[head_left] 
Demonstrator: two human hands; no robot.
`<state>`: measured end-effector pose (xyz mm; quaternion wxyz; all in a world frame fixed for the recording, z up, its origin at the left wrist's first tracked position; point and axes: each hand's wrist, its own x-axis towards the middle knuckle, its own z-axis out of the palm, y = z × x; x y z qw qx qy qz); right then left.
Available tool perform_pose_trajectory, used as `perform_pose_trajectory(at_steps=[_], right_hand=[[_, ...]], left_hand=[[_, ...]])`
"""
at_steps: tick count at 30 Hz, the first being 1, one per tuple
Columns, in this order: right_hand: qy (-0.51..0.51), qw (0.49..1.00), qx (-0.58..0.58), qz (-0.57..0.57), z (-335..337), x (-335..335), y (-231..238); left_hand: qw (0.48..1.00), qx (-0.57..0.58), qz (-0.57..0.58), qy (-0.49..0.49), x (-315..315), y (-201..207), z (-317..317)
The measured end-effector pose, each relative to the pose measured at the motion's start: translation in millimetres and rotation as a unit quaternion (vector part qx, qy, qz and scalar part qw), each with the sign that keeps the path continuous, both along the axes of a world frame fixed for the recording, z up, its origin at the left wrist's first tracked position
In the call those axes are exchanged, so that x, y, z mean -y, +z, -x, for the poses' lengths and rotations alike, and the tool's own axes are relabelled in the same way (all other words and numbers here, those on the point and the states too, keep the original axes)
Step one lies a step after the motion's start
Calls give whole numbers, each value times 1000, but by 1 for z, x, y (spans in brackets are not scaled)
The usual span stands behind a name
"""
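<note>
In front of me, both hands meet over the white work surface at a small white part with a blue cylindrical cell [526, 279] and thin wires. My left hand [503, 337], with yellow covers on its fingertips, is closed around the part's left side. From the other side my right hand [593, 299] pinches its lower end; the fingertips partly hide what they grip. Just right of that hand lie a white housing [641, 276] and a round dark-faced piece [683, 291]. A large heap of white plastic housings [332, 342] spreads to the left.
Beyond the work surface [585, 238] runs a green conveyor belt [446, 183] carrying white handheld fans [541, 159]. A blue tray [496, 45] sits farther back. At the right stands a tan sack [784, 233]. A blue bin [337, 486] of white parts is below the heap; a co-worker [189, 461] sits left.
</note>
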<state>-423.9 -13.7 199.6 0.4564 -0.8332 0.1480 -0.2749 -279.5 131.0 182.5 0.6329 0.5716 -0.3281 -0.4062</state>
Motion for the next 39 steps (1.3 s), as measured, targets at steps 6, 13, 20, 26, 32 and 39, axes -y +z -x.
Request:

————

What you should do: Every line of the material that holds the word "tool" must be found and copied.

Task result:
Available tool perform_pose_trajectory, used as `perform_pose_trajectory(at_steps=[_], right_hand=[[_, ...]], left_hand=[[_, ...]])`
In the call those axes are exchanged, so that x, y, z mean -y, +z, -x, for the poses' lengths and rotations alike, and the tool's own axes are relabelled in the same way (all other words and numbers here, those on the point and the states too, keep the original axes)

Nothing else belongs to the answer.